------ Recorded information

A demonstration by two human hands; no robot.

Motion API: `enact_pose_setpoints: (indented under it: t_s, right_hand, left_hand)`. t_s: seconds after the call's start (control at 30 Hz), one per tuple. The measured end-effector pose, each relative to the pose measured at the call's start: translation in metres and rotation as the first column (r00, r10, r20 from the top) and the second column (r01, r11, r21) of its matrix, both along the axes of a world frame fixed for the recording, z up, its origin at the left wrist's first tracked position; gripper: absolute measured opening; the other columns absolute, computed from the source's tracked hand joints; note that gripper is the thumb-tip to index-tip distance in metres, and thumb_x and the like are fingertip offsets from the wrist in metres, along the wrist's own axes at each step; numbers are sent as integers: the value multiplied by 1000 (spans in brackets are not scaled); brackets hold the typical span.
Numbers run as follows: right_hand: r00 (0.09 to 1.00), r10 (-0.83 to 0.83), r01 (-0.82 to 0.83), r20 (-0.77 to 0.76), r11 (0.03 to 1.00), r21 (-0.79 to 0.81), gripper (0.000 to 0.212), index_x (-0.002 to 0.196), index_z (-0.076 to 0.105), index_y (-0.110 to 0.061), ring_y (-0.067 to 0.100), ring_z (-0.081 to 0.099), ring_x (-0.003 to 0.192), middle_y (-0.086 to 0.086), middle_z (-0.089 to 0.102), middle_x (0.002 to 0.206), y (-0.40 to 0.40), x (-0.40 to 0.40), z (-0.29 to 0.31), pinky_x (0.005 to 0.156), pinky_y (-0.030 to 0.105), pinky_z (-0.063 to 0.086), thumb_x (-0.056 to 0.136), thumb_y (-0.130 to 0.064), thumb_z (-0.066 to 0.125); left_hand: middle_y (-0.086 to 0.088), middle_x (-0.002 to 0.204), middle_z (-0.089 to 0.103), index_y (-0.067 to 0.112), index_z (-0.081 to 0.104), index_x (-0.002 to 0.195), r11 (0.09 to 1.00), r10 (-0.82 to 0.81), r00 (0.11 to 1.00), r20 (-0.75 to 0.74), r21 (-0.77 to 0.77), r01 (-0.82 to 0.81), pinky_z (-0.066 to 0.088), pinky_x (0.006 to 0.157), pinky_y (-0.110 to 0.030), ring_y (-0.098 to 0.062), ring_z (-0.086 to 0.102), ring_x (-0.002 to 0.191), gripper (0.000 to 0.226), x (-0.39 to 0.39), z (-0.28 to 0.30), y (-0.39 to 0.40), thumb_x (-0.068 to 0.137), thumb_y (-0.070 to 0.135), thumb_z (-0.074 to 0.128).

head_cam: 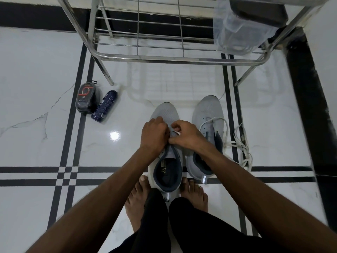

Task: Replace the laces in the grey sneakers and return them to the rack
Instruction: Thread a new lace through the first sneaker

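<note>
Two grey sneakers are counted on the white tiled floor, both toes pointed toward 12 o'clock; the left sneaker [165, 114] is set at the centre between two bare feet, its dark lining and printed insole exposed, its mesh toe pale grey, a reflective strip seen at the heel; the right sneaker [207, 110] is stood just beside it at 3 o'clock, with one white lace [237, 141] threaded through a few eyelets and trailed in loose loops onto the floor toward 4 o'clock. A second short stretch of white lace [176, 132] is pinched by the curled fingers of the right hand [184, 136] over the left sneaker's eyelets; the left hand [155, 133] is curled closed at the same spot, though what it grips cannot be told. One steel rack [173, 58] is seen at 12 o'clock; one dark polish pack [85, 99] and one blue spray can [104, 106] are laid side by side at 10 o'clock.
</note>
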State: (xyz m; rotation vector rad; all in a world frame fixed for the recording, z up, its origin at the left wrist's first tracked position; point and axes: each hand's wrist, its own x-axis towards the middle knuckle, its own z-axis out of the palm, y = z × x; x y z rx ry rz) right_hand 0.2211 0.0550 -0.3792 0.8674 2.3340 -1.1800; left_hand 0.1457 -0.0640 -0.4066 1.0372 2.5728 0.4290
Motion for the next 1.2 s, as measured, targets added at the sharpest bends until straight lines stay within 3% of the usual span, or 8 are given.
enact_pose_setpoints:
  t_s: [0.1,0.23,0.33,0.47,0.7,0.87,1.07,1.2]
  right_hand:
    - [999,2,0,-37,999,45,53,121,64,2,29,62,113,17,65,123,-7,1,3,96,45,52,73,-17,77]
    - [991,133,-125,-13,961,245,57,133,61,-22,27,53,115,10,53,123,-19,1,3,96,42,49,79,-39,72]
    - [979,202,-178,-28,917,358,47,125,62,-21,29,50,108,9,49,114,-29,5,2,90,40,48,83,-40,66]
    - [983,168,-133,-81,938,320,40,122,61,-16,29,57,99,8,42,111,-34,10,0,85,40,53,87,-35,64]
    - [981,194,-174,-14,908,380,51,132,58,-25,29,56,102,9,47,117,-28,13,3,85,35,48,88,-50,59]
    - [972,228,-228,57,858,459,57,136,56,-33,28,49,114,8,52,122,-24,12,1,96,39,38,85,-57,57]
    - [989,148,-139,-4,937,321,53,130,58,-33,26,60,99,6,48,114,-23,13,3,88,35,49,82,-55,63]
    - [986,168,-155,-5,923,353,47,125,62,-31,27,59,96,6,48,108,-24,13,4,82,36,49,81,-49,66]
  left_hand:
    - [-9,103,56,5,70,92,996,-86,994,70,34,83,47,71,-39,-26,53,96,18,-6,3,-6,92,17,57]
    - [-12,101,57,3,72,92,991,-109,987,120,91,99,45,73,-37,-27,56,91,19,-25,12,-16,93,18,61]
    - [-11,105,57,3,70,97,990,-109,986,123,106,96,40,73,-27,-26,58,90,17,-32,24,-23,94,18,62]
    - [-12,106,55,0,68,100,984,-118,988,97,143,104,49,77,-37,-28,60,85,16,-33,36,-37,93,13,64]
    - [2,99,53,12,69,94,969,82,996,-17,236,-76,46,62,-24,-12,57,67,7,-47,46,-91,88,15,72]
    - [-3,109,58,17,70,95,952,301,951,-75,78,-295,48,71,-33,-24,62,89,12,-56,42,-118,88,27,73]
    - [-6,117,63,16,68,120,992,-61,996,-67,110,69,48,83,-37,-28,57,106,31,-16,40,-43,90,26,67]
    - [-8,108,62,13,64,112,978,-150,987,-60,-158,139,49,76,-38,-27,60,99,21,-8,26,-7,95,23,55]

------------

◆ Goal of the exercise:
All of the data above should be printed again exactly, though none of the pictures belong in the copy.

◆ Solution to this task:
A demonstration by two human hands; no robot.

Motion API: `enact_pose_setpoints: (indented under it: t_s, right_hand, left_hand)`. t_s: seconds after the call's start (control at 30 Hz), one per tuple. The measured end-effector pose, each relative to the pose measured at the call's start: translation in metres and rotation as the first column (r00, r10, r20 from the top) and the second column (r01, r11, r21) of its matrix, both along the axes of a world frame fixed for the recording, z up, its origin at the left wrist's first tracked position; gripper: absolute measured opening; the other columns absolute, computed from the source's tracked hand joints; note that gripper is the thumb-tip to index-tip distance in metres, and thumb_x and the like are fingertip offsets from the wrist in metres, along the wrist's own axes at each step; numbers are sent as integers: the value multiplied by 1000 (spans in brackets are not scaled); brackets hold the typical span.
Numbers run as follows: right_hand: r00 (0.09 to 1.00), r10 (-0.83 to 0.83), r01 (-0.82 to 0.83), r20 (-0.77 to 0.76), r11 (0.03 to 1.00), r21 (-0.79 to 0.81), gripper (0.000 to 0.212), index_x (-0.002 to 0.196), index_z (-0.076 to 0.105), index_y (-0.110 to 0.061), ring_y (-0.067 to 0.100), ring_z (-0.081 to 0.099), ring_x (-0.003 to 0.192), middle_y (-0.086 to 0.086), middle_z (-0.089 to 0.102), middle_x (0.002 to 0.206), y (-0.40 to 0.40), x (-0.40 to 0.40), z (-0.29 to 0.31), pinky_x (0.005 to 0.156), pinky_y (-0.030 to 0.105), pinky_z (-0.063 to 0.086), thumb_x (-0.056 to 0.136), thumb_y (-0.130 to 0.064), thumb_z (-0.066 to 0.125); left_hand: middle_y (-0.086 to 0.088), middle_x (-0.002 to 0.204), middle_z (-0.089 to 0.103), index_y (-0.067 to 0.112), index_z (-0.081 to 0.104), index_x (-0.002 to 0.195), r11 (0.09 to 1.00), r10 (-0.82 to 0.81), r00 (0.11 to 1.00), r20 (-0.75 to 0.74), r21 (-0.77 to 0.77), r01 (-0.82 to 0.81), pinky_z (-0.066 to 0.088), pinky_x (0.006 to 0.157), pinky_y (-0.110 to 0.030), ring_y (-0.098 to 0.062), ring_z (-0.086 to 0.102), ring_x (-0.002 to 0.191), gripper (0.000 to 0.226), x (-0.39 to 0.39), z (-0.28 to 0.30), y (-0.39 to 0.40), thumb_x (-0.068 to 0.137), thumb_y (-0.070 to 0.135), thumb_z (-0.074 to 0.128).

head_cam: 

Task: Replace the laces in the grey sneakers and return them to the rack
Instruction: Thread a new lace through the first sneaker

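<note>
Two grey sneakers are counted on the white tiled floor, both toes pointed toward 12 o'clock; the left sneaker [165, 114] is set at the centre between two bare feet, its dark lining and printed insole exposed, its mesh toe pale grey, a reflective strip seen at the heel; the right sneaker [207, 110] is stood just beside it at 3 o'clock, with one white lace [237, 141] threaded through a few eyelets and trailed in loose loops onto the floor toward 4 o'clock. A second short stretch of white lace [176, 132] is pinched by the curled fingers of the right hand [184, 136] over the left sneaker's eyelets; the left hand [155, 133] is curled closed at the same spot, though what it grips cannot be told. One steel rack [173, 58] is seen at 12 o'clock; one dark polish pack [85, 99] and one blue spray can [104, 106] are laid side by side at 10 o'clock.
</note>
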State: (xyz m; rotation vector rad; all in a world frame fixed for the recording, z up, its origin at the left wrist's first tracked position; point and axes: each hand's wrist, its own x-axis towards the middle knuckle, its own z-axis out of the palm, y = z × x; x y z rx ry rz) right_hand 0.2211 0.0550 -0.3792 0.8674 2.3340 -1.1800; left_hand 0.1457 -0.0640 -0.4066 1.0372 2.5728 0.4290
Motion for the next 1.2 s, as measured, targets added at the sharpest bends until straight lines stay within 3% of the usual span, or 8 are given.
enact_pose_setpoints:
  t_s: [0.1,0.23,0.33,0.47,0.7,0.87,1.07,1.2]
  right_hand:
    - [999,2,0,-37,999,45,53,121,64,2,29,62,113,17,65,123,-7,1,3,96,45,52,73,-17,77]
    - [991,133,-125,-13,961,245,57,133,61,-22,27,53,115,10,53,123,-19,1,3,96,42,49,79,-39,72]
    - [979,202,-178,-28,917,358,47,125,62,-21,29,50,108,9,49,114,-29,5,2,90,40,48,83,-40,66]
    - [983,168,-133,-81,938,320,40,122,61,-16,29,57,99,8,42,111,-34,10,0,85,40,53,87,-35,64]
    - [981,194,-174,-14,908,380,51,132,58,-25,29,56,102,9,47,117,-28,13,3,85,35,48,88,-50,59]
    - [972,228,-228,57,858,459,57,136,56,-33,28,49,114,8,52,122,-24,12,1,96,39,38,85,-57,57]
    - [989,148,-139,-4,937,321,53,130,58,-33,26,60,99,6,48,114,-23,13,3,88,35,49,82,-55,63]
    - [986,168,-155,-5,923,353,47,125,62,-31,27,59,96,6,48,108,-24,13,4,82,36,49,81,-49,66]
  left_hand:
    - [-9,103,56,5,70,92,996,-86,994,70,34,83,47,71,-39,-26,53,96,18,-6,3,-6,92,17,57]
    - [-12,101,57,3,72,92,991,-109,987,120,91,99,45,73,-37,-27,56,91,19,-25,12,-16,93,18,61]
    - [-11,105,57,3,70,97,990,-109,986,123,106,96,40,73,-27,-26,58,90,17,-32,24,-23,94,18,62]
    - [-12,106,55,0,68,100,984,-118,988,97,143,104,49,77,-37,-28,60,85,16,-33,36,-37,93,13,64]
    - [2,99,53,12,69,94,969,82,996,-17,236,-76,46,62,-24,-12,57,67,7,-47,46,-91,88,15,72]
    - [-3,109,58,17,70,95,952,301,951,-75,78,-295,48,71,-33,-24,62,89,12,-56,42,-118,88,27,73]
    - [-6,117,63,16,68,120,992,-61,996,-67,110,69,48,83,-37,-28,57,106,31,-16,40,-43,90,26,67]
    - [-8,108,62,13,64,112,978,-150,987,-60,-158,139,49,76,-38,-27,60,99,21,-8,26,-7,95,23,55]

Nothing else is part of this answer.